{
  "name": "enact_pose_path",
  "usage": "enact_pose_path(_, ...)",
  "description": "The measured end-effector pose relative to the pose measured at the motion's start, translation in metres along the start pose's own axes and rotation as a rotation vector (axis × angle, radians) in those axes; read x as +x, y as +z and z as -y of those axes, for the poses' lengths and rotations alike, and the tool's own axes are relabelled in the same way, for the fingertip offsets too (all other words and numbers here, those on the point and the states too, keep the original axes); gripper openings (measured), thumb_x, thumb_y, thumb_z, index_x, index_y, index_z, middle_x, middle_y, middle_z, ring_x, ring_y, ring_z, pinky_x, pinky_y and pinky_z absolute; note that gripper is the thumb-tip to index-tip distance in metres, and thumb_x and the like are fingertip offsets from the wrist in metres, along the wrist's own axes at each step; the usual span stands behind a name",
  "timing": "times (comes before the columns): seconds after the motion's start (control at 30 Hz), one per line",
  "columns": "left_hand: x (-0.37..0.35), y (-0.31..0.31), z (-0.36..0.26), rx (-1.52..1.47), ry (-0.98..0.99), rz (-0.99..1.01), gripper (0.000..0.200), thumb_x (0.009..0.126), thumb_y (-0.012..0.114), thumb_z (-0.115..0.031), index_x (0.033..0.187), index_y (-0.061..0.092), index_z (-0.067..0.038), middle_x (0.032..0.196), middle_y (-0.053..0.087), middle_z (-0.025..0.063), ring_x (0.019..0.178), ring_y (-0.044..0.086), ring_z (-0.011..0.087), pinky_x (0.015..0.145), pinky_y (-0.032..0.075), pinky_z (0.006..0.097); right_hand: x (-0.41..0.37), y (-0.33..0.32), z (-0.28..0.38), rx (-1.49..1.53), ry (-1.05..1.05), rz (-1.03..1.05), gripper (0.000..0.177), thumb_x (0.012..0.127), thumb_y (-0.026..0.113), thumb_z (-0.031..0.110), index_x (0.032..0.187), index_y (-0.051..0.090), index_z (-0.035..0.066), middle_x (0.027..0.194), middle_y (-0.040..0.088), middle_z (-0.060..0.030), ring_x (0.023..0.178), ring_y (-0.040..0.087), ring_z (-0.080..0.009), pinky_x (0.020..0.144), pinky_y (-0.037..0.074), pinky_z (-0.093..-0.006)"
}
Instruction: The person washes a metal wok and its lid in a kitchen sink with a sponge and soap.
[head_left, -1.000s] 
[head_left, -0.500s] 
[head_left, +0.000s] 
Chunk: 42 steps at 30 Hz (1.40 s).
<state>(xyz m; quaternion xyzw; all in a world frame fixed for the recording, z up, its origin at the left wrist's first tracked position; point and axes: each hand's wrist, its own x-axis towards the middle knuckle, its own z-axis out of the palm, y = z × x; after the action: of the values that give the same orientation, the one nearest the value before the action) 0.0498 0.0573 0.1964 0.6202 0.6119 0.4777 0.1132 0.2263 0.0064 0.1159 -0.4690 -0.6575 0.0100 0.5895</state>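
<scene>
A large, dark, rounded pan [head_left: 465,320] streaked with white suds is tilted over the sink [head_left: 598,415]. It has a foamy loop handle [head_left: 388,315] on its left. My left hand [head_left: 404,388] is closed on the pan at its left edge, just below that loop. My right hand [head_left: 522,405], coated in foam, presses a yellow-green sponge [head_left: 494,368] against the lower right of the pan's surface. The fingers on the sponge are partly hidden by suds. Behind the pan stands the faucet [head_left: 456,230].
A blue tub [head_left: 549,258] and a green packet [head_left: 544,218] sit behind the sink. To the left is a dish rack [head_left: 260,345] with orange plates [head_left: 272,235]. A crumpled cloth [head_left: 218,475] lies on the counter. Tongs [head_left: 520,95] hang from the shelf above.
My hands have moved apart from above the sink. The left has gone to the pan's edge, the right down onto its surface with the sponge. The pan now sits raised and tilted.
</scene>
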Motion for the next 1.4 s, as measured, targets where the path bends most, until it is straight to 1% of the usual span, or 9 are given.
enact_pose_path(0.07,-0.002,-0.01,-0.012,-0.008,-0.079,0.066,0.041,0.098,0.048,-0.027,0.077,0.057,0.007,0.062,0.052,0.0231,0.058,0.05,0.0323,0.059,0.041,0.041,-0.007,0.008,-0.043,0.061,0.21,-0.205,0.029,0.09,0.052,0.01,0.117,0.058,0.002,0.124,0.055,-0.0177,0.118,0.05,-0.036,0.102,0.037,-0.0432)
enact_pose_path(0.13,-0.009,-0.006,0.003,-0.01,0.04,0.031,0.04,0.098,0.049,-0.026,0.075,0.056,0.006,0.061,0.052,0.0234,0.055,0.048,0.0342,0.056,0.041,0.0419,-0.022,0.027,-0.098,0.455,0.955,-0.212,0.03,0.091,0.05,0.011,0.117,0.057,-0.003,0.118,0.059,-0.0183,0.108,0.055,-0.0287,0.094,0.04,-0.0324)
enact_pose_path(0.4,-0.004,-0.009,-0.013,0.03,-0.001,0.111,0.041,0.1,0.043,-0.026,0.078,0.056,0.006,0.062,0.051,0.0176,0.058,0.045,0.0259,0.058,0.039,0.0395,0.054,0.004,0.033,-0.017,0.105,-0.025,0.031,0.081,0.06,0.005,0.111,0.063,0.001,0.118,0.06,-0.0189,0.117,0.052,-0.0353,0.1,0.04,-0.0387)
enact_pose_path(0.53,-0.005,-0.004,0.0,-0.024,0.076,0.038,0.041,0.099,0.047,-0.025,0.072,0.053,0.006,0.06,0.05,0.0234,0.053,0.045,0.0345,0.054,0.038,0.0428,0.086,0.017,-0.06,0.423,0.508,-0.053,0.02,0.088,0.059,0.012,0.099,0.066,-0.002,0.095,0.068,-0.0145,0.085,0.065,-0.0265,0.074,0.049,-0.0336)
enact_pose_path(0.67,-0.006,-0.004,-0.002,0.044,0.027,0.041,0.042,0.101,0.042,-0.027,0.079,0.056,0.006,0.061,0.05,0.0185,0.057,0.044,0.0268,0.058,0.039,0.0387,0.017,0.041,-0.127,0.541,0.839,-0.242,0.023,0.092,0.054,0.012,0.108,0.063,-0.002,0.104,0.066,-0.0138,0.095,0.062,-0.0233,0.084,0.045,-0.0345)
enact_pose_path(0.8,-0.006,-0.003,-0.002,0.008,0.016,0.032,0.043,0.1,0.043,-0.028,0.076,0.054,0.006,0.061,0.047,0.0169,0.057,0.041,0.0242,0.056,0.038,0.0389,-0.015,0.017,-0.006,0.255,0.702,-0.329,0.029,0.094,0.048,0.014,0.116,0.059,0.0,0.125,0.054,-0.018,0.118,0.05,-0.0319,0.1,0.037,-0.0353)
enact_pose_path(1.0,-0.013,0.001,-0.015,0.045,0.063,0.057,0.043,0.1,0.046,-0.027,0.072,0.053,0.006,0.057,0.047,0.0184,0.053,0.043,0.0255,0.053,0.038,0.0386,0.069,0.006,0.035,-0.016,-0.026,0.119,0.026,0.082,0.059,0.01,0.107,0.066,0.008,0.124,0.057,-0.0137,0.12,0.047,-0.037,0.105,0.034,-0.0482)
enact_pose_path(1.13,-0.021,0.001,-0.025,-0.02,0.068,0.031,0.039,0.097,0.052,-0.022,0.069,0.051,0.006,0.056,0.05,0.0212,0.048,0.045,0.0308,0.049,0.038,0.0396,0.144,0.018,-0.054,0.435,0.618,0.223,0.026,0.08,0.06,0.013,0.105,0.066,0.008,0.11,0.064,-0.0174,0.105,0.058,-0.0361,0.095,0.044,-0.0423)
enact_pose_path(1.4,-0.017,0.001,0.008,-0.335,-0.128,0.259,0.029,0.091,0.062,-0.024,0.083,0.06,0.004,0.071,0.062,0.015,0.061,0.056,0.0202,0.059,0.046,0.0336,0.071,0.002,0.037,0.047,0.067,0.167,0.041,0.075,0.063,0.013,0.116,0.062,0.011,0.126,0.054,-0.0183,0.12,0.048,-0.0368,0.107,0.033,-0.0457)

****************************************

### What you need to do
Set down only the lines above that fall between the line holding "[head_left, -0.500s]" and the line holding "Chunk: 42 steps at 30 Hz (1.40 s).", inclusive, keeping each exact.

### Completed exercise
[head_left, -0.500s] 
[head_left, +0.000s] 
Chunk: 42 steps at 30 Hz (1.40 s).

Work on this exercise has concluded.